- WHAT IS BEING ASKED -
In the data that follows, every line containing the word "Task" should be returned.

(Collection entries)
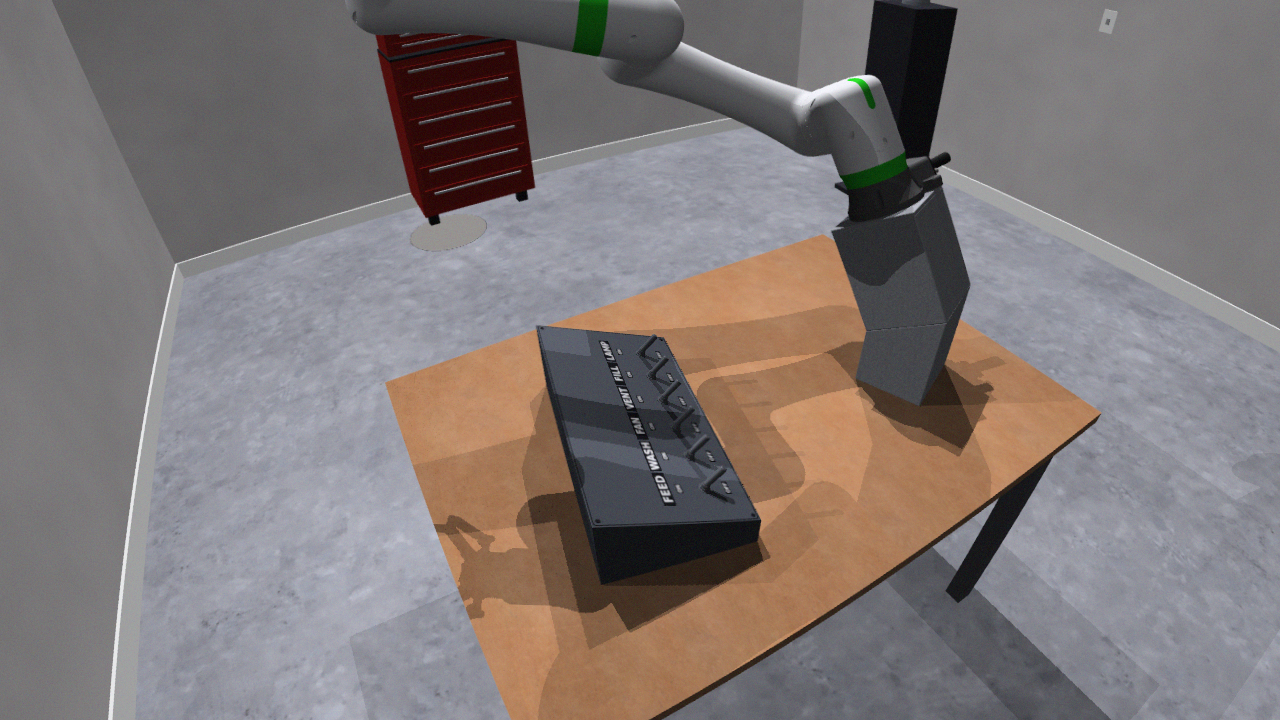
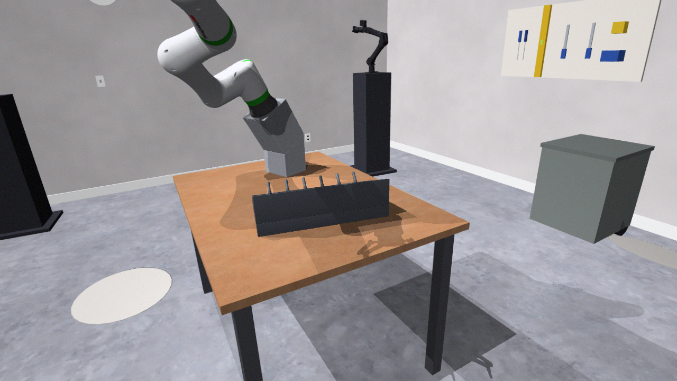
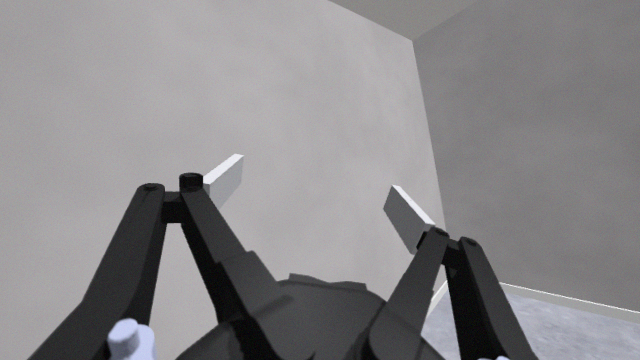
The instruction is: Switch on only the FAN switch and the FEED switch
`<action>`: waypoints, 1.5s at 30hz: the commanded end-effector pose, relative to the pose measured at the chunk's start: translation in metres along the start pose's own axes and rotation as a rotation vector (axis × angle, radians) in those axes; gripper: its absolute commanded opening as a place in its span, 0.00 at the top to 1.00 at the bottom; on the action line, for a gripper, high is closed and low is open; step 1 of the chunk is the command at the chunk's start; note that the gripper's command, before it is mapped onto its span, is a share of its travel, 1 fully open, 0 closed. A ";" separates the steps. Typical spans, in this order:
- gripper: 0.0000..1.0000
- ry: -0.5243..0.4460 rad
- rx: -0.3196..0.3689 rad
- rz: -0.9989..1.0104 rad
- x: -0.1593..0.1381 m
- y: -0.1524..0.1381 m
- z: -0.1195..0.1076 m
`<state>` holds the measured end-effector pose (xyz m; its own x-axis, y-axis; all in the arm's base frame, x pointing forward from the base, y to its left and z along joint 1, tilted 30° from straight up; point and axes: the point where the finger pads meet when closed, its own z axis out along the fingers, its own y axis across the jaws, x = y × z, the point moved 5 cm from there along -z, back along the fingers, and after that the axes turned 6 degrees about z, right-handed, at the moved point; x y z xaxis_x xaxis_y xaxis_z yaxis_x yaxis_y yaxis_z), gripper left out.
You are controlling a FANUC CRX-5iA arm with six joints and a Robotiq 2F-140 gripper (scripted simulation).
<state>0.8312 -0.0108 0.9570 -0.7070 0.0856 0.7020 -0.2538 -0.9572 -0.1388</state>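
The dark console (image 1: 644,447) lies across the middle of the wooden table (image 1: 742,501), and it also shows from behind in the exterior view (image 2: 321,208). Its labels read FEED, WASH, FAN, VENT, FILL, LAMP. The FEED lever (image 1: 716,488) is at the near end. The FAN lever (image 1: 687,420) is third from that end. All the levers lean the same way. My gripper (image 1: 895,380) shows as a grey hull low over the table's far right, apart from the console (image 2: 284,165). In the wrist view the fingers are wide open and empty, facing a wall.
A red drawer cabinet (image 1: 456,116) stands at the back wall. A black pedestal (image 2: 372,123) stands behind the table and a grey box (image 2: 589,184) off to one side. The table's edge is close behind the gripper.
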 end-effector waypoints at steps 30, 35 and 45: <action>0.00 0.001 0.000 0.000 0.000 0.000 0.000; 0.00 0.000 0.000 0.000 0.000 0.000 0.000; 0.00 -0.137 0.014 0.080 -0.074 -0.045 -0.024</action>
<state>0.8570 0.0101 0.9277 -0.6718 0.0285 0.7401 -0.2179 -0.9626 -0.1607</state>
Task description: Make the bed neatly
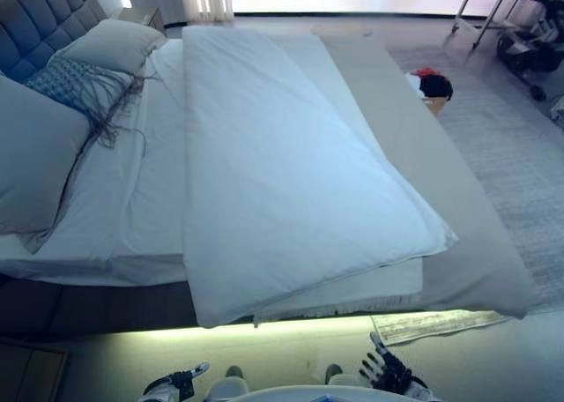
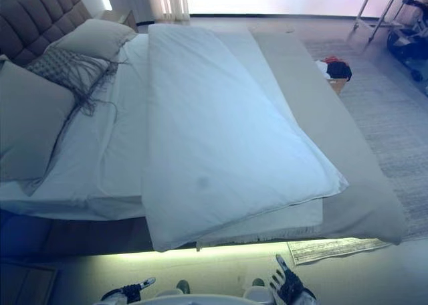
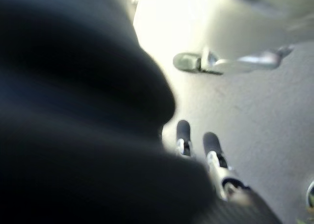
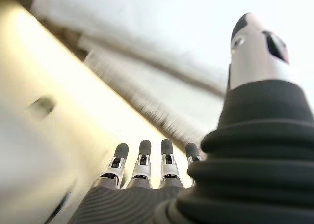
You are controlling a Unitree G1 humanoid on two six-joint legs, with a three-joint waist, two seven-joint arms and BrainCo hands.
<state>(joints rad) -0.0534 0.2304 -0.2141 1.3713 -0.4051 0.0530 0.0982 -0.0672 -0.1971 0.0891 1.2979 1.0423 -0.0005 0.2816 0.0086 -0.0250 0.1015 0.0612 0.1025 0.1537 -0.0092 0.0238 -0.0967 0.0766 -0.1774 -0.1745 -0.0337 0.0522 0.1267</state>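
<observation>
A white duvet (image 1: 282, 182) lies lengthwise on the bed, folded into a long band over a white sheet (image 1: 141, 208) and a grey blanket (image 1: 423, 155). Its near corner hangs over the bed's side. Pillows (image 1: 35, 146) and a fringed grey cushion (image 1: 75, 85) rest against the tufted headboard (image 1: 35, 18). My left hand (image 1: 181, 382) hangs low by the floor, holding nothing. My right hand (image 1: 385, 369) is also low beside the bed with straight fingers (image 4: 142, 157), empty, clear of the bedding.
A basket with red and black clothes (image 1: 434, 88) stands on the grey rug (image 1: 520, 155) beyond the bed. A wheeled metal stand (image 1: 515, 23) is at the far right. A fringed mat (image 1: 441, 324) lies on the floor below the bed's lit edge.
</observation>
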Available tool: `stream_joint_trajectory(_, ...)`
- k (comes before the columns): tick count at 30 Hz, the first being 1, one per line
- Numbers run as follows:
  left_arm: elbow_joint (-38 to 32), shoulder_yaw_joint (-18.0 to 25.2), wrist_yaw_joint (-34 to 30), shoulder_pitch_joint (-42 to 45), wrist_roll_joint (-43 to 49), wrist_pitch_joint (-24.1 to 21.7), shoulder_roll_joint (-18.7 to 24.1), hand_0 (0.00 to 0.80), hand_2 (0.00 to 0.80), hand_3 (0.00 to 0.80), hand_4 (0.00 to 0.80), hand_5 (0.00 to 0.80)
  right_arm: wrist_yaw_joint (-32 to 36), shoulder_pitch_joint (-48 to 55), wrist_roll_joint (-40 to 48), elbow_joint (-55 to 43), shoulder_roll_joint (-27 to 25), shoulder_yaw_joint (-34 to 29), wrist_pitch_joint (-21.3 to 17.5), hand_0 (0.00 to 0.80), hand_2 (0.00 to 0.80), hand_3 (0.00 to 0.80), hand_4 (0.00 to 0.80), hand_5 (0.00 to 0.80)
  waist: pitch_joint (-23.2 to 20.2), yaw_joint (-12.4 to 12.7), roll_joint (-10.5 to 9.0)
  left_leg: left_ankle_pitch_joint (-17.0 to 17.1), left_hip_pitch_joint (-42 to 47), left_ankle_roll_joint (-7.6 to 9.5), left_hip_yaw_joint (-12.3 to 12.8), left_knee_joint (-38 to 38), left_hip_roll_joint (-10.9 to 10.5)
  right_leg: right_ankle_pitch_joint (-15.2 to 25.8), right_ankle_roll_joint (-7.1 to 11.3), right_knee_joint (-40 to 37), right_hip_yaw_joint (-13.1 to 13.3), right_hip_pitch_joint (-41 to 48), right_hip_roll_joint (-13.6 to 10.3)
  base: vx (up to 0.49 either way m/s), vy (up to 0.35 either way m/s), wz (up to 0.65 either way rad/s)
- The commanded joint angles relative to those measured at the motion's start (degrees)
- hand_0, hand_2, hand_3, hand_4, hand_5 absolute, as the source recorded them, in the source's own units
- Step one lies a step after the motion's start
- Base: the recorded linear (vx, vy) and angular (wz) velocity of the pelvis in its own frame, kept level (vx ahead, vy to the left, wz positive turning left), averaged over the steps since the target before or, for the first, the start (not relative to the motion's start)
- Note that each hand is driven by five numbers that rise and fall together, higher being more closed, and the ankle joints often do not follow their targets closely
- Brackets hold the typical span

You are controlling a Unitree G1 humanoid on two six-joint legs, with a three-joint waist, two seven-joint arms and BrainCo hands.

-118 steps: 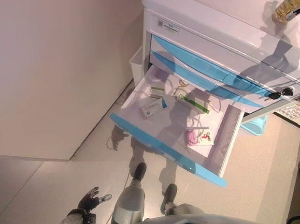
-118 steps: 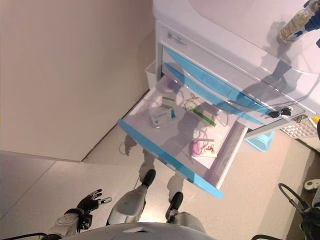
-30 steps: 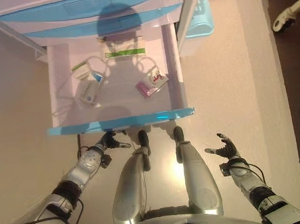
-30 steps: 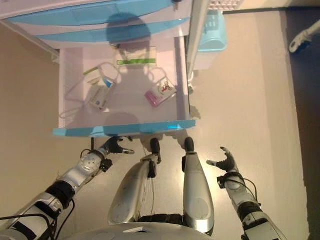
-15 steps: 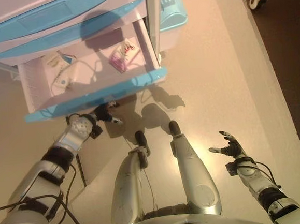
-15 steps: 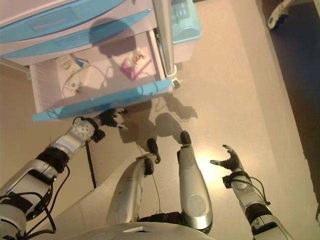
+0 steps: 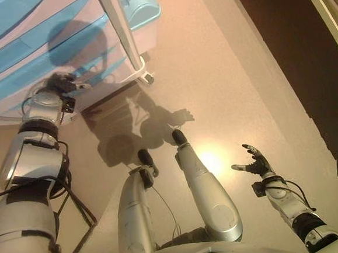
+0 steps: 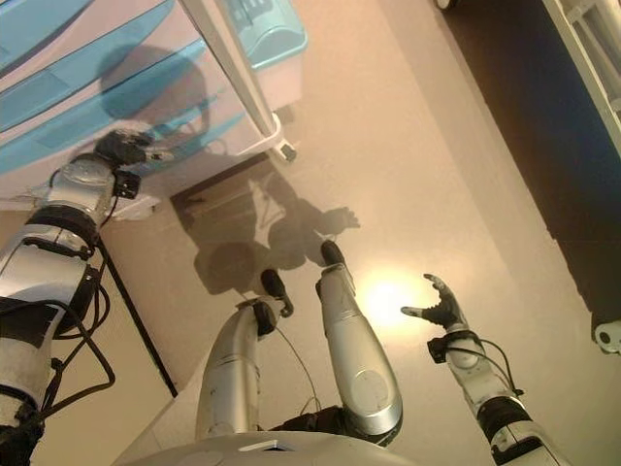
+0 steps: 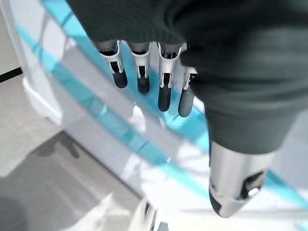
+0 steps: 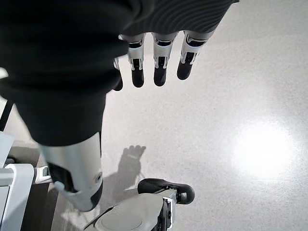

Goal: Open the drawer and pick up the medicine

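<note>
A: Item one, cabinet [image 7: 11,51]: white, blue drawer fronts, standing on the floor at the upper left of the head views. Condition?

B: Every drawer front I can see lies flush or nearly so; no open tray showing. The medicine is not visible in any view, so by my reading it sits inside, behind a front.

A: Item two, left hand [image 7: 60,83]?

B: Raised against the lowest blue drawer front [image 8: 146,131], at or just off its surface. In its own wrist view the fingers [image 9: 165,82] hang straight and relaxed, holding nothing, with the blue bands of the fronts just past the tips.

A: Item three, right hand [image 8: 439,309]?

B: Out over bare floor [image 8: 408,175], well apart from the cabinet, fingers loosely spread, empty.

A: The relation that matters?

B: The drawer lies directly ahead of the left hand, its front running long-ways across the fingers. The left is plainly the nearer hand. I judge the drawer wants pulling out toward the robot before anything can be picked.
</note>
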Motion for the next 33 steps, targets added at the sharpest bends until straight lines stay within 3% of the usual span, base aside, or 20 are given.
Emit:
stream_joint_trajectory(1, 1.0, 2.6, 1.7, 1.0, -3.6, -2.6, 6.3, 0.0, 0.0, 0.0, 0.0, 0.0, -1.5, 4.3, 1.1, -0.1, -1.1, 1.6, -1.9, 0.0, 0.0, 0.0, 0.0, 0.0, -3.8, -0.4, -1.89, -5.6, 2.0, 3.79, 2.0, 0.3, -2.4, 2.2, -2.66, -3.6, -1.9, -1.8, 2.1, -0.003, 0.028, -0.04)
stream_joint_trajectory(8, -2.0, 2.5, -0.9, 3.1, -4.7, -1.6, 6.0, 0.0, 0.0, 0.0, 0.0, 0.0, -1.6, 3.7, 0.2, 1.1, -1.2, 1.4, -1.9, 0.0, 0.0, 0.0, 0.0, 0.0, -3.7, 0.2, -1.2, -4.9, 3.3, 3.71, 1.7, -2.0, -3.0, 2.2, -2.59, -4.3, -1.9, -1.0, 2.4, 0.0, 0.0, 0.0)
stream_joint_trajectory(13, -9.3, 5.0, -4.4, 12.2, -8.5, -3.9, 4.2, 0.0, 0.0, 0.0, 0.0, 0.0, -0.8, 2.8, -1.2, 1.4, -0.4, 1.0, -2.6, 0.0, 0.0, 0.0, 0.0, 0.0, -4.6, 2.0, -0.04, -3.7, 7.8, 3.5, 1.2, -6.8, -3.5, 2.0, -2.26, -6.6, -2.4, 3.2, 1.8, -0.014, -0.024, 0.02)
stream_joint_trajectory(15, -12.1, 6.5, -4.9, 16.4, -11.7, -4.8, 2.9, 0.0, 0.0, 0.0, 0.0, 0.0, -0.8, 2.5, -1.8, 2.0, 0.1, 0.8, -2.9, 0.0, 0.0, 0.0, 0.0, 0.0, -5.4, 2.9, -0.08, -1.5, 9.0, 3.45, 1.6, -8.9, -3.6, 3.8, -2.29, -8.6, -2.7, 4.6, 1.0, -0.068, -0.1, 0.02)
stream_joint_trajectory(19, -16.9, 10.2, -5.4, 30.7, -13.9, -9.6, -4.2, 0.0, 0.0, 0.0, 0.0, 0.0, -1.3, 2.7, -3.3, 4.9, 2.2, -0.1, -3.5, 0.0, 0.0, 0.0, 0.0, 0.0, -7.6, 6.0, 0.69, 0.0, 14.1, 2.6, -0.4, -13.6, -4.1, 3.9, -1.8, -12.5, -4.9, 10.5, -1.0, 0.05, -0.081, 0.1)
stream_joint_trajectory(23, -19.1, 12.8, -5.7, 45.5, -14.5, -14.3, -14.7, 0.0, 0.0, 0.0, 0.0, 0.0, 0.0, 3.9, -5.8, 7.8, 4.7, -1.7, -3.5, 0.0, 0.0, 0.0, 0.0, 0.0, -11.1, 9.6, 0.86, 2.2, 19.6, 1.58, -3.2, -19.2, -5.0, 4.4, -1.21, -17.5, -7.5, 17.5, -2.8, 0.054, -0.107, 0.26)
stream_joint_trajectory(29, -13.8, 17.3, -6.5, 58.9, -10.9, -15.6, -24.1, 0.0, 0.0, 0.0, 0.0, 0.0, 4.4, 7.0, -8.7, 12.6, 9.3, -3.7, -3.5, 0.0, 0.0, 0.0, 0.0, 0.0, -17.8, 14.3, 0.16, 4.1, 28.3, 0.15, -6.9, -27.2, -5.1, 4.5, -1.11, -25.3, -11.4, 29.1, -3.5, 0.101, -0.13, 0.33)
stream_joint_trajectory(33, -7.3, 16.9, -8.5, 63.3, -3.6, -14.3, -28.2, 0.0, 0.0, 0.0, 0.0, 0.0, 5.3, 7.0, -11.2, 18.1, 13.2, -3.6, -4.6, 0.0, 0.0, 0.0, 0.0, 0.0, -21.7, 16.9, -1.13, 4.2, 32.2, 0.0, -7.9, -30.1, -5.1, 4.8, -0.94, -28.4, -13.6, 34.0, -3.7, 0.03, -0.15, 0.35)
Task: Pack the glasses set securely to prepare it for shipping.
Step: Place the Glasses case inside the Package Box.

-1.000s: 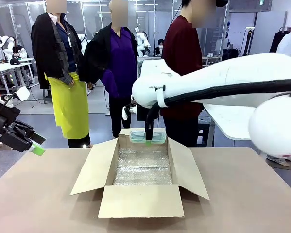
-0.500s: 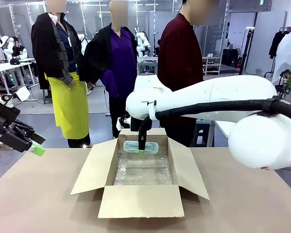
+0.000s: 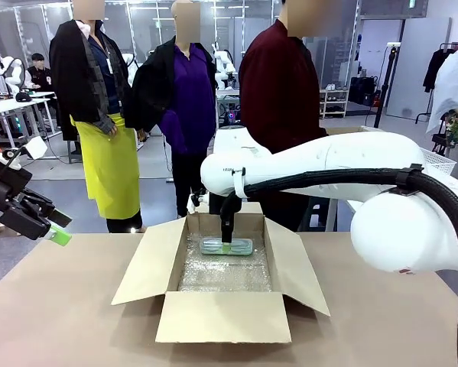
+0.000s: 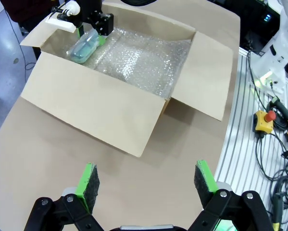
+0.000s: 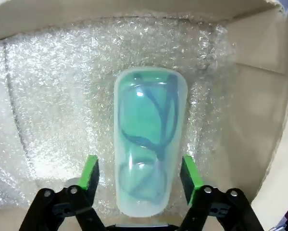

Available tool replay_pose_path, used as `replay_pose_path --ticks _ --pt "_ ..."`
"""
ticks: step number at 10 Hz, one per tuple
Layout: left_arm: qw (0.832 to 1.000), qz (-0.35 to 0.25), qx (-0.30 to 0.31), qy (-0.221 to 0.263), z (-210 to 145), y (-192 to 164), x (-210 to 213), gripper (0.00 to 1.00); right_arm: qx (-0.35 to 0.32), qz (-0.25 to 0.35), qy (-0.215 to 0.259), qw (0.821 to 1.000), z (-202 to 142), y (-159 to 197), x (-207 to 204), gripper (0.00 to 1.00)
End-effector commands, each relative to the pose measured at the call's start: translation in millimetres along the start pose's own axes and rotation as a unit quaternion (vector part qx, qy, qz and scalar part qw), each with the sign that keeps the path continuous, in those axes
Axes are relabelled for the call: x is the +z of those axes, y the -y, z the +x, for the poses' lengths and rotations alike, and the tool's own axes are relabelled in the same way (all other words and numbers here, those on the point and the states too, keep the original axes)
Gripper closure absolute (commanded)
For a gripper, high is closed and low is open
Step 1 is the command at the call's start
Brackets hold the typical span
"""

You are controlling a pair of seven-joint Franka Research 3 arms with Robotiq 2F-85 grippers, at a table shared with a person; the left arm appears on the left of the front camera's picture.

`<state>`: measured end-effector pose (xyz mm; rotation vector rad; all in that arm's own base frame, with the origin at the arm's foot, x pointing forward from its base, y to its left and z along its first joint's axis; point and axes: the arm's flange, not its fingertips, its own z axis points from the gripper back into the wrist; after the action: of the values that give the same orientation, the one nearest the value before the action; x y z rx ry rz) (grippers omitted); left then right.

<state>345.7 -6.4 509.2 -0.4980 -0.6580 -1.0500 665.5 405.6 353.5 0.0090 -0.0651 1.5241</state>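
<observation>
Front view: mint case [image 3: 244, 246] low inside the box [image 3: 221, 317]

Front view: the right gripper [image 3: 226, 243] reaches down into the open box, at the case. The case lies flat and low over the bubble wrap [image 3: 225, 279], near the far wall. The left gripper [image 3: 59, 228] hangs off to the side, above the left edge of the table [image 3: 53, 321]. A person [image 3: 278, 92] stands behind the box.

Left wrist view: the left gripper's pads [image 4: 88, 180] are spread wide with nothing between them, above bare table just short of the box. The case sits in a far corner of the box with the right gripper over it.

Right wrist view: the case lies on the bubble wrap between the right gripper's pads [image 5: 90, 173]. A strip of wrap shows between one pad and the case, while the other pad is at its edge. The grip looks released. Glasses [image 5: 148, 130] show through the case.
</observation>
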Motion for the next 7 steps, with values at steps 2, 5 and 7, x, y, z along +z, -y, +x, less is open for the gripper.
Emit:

- REPLY -
Task description: Make the bed neatly
Task: Pack the glasses set securely to prepare it for shipping.

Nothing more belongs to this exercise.